__Work to be completed__: Exact reproduction of every entry is required.

__Data__:
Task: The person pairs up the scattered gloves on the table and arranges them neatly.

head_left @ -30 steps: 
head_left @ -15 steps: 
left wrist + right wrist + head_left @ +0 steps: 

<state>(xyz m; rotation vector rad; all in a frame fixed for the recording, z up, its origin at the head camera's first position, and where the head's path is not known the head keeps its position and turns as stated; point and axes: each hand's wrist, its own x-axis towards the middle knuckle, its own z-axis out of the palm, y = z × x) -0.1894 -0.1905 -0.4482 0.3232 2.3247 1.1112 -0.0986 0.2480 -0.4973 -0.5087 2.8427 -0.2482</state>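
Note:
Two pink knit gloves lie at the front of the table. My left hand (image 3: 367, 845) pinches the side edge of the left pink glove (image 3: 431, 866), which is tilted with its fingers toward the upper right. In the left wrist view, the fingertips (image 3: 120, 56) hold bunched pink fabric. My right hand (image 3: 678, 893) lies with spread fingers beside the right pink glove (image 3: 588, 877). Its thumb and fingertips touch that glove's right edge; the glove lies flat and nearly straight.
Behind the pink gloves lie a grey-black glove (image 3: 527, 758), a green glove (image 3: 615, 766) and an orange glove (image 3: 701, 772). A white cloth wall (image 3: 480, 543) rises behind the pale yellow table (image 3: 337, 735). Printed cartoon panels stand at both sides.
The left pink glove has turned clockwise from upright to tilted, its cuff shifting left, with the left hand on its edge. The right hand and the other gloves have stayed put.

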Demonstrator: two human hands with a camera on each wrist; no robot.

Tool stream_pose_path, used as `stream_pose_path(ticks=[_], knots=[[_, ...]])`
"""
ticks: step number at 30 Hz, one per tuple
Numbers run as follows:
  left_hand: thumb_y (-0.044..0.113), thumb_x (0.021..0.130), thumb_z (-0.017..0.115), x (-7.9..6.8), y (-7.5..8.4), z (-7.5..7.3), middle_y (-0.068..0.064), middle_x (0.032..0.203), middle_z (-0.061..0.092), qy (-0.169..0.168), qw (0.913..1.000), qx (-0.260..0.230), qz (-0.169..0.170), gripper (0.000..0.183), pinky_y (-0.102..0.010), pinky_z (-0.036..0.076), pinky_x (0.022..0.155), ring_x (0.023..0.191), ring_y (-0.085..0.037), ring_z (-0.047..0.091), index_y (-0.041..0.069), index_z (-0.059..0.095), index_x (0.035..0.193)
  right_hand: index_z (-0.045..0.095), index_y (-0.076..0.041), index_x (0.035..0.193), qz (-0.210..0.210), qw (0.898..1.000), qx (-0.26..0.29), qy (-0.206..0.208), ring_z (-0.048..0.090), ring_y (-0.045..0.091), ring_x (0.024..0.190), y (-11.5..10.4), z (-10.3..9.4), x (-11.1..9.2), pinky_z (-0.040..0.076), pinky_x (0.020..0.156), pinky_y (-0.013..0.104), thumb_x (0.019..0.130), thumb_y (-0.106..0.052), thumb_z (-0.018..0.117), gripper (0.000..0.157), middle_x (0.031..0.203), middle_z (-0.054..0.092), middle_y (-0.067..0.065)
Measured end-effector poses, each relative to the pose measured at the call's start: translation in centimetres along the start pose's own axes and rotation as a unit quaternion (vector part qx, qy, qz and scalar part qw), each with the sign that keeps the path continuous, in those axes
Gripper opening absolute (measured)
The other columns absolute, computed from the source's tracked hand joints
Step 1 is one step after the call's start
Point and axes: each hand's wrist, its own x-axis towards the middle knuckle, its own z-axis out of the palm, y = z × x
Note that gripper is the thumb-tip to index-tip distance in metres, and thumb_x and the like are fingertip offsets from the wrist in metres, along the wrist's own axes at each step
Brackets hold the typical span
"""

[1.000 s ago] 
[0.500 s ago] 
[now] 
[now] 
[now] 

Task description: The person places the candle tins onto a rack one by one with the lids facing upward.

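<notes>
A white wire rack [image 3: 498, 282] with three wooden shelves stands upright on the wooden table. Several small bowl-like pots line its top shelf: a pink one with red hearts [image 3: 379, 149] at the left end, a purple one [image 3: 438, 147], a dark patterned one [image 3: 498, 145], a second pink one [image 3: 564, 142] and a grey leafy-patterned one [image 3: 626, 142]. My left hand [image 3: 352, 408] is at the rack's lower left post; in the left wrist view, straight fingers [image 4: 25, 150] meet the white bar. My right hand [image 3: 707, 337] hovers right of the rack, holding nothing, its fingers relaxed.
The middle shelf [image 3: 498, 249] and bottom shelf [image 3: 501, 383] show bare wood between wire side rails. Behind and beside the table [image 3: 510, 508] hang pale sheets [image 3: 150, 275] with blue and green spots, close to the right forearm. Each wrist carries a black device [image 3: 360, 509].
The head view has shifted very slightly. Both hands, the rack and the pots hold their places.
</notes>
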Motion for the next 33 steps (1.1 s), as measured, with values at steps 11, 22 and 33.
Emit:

__Task response__:
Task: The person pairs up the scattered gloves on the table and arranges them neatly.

head_left @ -30 steps: 
head_left @ -15 steps: 
left wrist + right wrist + head_left @ +0 steps: 

<state>(xyz m; rotation vector rad; all in a frame fixed for the recording, z up, its origin at the head camera's first position, and where the head's path is not known the head keeps its position and turns as stated; point and axes: each hand's wrist, its own x-axis towards the middle knuckle, its own z-axis out of the palm, y = z × x) -0.1894 -0.1905 -0.4482 0.3232 2.3247 1.1112 -0.0986 0.2480 -0.4973 -0.5087 2.8427 -0.2482</state>
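Note:
Two pink knit gloves lie at the front of the table. My left hand (image 3: 367, 845) pinches the side edge of the left pink glove (image 3: 431, 866), which is tilted with its fingers toward the upper right. In the left wrist view, the fingertips (image 3: 120, 56) hold bunched pink fabric. My right hand (image 3: 678, 893) lies with spread fingers beside the right pink glove (image 3: 588, 877). Its thumb and fingertips touch that glove's right edge; the glove lies flat and nearly straight.
Behind the pink gloves lie a grey-black glove (image 3: 527, 758), a green glove (image 3: 615, 766) and an orange glove (image 3: 701, 772). A white cloth wall (image 3: 480, 543) rises behind the pale yellow table (image 3: 337, 735). Printed cartoon panels stand at both sides.
The left pink glove has turned clockwise from upright to tilted, its cuff shifting left, with the left hand on its edge. The right hand and the other gloves have stayed put.
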
Demonstrator: two human hands with a camera on each wrist; no robot.

Tool stream_pose_path, used as `stream_pose_path(ticks=[_], knots=[[_, ...]])`
"""
ticks: step number at 30 Hz, one per tuple
Numbers run as follows:
  left_hand: thumb_y (-0.044..0.113), thumb_x (0.021..0.130), thumb_z (-0.017..0.115), x (-7.9..6.8), y (-7.5..8.4), z (-7.5..7.3), middle_y (-0.068..0.064), middle_x (0.032..0.203), middle_z (-0.061..0.092), qy (-0.169..0.168), qw (0.913..1.000), qx (-0.260..0.230), qz (-0.169..0.170), gripper (0.000..0.183), pinky_y (-0.102..0.010), pinky_z (-0.036..0.076), pinky_x (0.022..0.155), ring_x (0.023..0.191), ring_y (-0.085..0.037), ring_z (-0.047..0.091), index_y (-0.041..0.069), index_z (-0.059..0.095), index_x (0.035..0.193)
  right_hand: index_z (-0.045..0.095), index_y (-0.076..0.041), index_x (0.035..0.193), qz (-0.210..0.210), qw (0.898..1.000), qx (-0.26..0.29), qy (-0.206..0.208), ring_z (-0.048..0.090), ring_y (-0.045..0.091), ring_x (0.024..0.190), y (-11.5..10.4), z (-10.3..9.4), x (-11.1..9.2), pinky_z (-0.040..0.076), pinky_x (0.020..0.156), pinky_y (-0.013..0.104), thumb_x (0.019..0.130), thumb_y (-0.106..0.052), thumb_z (-0.018..0.117), gripper (0.000..0.157), middle_x (0.031..0.203), middle_z (-0.054..0.092), middle_y (-0.067..0.065)
Measured end-effector poses, each relative to the pose measured at the call's start: translation in centimetres along the start pose's own axes and rotation as a unit quaternion (vector part qx, qy, qz and scalar part qw), each with the sign that keeps the path continuous, in those axes
Gripper opening absolute (measured)
The other columns absolute, computed from the source's tracked hand joints
Step 1 is one step after the call's start
Point and axes: each hand's wrist, its own x-axis towards the middle knuckle, its own z-axis out of the palm, y = z × x
Note that gripper is the thumb-tip to index-tip distance in metres, and thumb_x and the like are fingertip offsets from the wrist in metres, along the wrist's own axes at each step
Brackets hold the typical span
"""

[1.000 s ago] 
[0.500 s ago] 
[now] 
[now] 
[now] 

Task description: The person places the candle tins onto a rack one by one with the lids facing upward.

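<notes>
A white wire rack [image 3: 498, 282] with three wooden shelves stands upright on the wooden table. Several small bowl-like pots line its top shelf: a pink one with red hearts [image 3: 379, 149] at the left end, a purple one [image 3: 438, 147], a dark patterned one [image 3: 498, 145], a second pink one [image 3: 564, 142] and a grey leafy-patterned one [image 3: 626, 142]. My left hand [image 3: 352, 408] is at the rack's lower left post; in the left wrist view, straight fingers [image 4: 25, 150] meet the white bar. My right hand [image 3: 707, 337] hovers right of the rack, holding nothing, its fingers relaxed.
The middle shelf [image 3: 498, 249] and bottom shelf [image 3: 501, 383] show bare wood between wire side rails. Behind and beside the table [image 3: 510, 508] hang pale sheets [image 3: 150, 275] with blue and green spots, close to the right forearm. Each wrist carries a black device [image 3: 360, 509].
The head view has shifted very slightly. Both hands, the rack and the pots hold their places.
</notes>
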Motion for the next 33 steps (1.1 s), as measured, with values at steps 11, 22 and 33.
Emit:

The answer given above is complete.